February 21, 2013

Writing Sample Analyzer FAQ

In preparation for my re-entering the work force (shameless self plug – I’m job seeking!) I closed down some of my old legacy sites that I’ve been keeping around for posterity. One of which was my consulting site, Even though I haven’t updated it in years, the tools were still in use, especially the Writing Sample Readability Analyzer. So I moved it to my resume website,

Since I’m getting a ton of emails about it lately, I thought I’d answer some of the frequently asked questions.

How does your analyzer work?

The analyzer uses the Flesch, Fog and Flesch-Kincaid metrics to predict reading ease. Each approximation makes the basic assumption that longer sentences are harder to read than shorter sentences, and words with more syllables are harder to read than words with less syllables. Although the underlying principle is the same, each metric is calculated slightly differently.

FleschScore = 206.835 − (1.015 × AverageSentenceLength) − (84.6 × AverageNumSyllablesPerWord)

FogScale = 0.4 x (AverageSentenceLength + PercentageOfWordsWithThreeOrMoreSyllables)

FleschKincadeScore = 0.38 x AverageSentenceLength + 11.8 x AverageNumSyllablesPerWord – 15.59

I’ve used your analyzer and another analyzer and gotten different results, why is that?

The Flesch, Fog, and Flesch-Kincaid are well defined metrics. If another system is reporting a different score for the same metric, then the input variables (either number of sentences, or number of syllables per word) must be calculated differently.

It is surprisingly not as straight forward to calculate sentence boundaries as it seems. As humans, we can identify when a sentence ends pretty easily. Since the computer can’t really parse or understand the sentence**, it can only make an educated guess based on clues like punctuation and capitalization. But not all punctuation (think abbreviations) end sentences, and not all sentences are ended with punctuation. This is especially true online were sentences are often not well formed.

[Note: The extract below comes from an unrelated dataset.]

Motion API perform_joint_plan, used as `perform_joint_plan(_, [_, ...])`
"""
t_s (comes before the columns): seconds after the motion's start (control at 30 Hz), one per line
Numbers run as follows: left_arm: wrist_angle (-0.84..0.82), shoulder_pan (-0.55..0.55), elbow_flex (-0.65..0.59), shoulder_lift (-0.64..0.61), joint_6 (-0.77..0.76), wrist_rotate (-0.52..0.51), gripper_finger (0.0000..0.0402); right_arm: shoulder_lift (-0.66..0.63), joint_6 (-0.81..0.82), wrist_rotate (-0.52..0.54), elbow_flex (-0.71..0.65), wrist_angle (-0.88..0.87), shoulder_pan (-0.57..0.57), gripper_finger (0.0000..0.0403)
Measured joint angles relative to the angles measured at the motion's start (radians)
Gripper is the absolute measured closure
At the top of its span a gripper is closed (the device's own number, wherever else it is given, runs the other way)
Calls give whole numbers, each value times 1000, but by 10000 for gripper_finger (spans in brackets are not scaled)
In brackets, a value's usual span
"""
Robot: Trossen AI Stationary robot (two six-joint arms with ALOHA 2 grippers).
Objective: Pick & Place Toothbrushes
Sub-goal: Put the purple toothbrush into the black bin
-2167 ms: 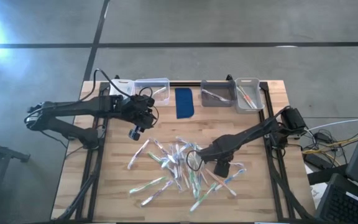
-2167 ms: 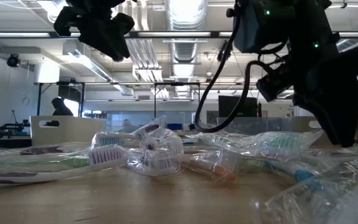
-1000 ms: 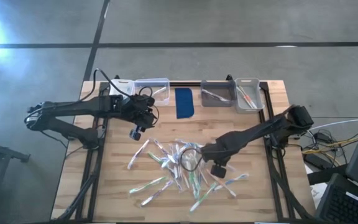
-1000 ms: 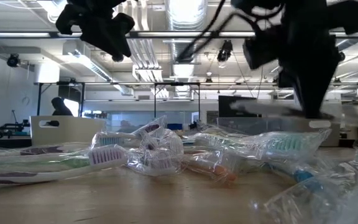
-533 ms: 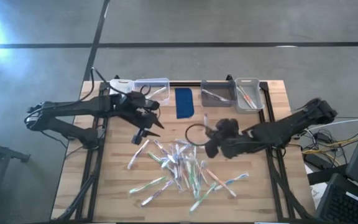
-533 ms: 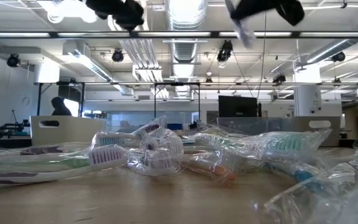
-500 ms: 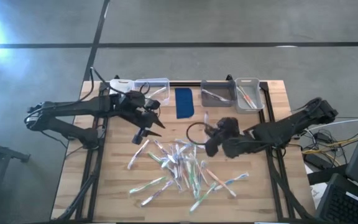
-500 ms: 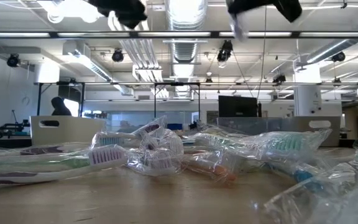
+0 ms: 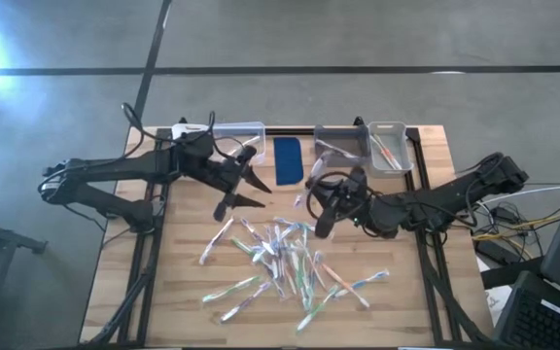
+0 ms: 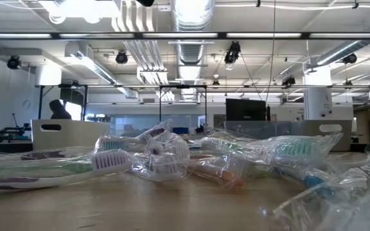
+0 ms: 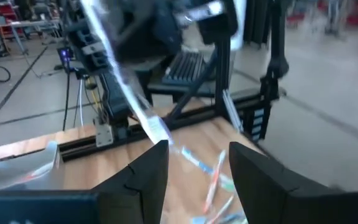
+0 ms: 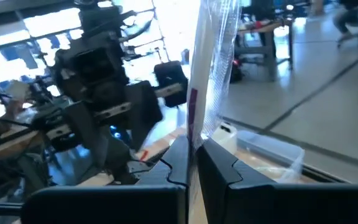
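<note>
Wrapped toothbrush clamped upright between the right gripper fingers, which are pinched tight on its lower end; the clear sleeve stands tall above them. In the high view the right gripper sits mid-tabletop, just above the pile, turned toward the left arm. Looks like a handover: brush held clear of the clutter so the other arm can reach it.

Left gripper faces it from nearby, fingers spread apart, nothing between them; the held brush shows just ahead of them.

Remaining toothbrushes lie scattered in wrappers across the centre and near half of the tabletop.

Bins and a dark blue pad line the far edge. Open room: a bare strip between pile and bins, where both grippers meet.
</note>
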Motion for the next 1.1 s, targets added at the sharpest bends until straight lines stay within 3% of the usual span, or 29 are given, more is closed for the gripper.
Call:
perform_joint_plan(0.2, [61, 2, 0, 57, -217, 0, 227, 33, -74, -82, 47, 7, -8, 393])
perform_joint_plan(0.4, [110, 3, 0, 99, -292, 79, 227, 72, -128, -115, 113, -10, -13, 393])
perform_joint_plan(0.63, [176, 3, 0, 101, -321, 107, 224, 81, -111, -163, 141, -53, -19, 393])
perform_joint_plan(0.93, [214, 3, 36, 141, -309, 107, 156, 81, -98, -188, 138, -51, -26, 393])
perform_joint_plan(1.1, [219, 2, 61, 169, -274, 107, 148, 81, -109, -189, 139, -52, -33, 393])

The same goes for computing the number of syllables in a word. It may seem simple to just create a list of syllables per word, but language is infinite and constantly evolving. Such a list is not possible. Pronunciation (and the number of syllables) can differ in different parts of the world. Additionally, heteronyms words that have the same spelling, but different pronunciation, can have different number of syllables. The word ‘learned’ as the past tense of the verb ‘to learn’ is one syllable, but ‘learned’ the adjective to describe someone with scholastic achievement is two. Any method to calculate the number syllables per word will involve some heuristics.

The differences in calculating sentence length and the number of syllables will tend to be more noticeable on shorter samples, rather than longer. Even so, while there may be differences between different analyzers, the differences should be relatively small.

** There is an active area of research in natural language processing which tries to automatically parse and understand sentences.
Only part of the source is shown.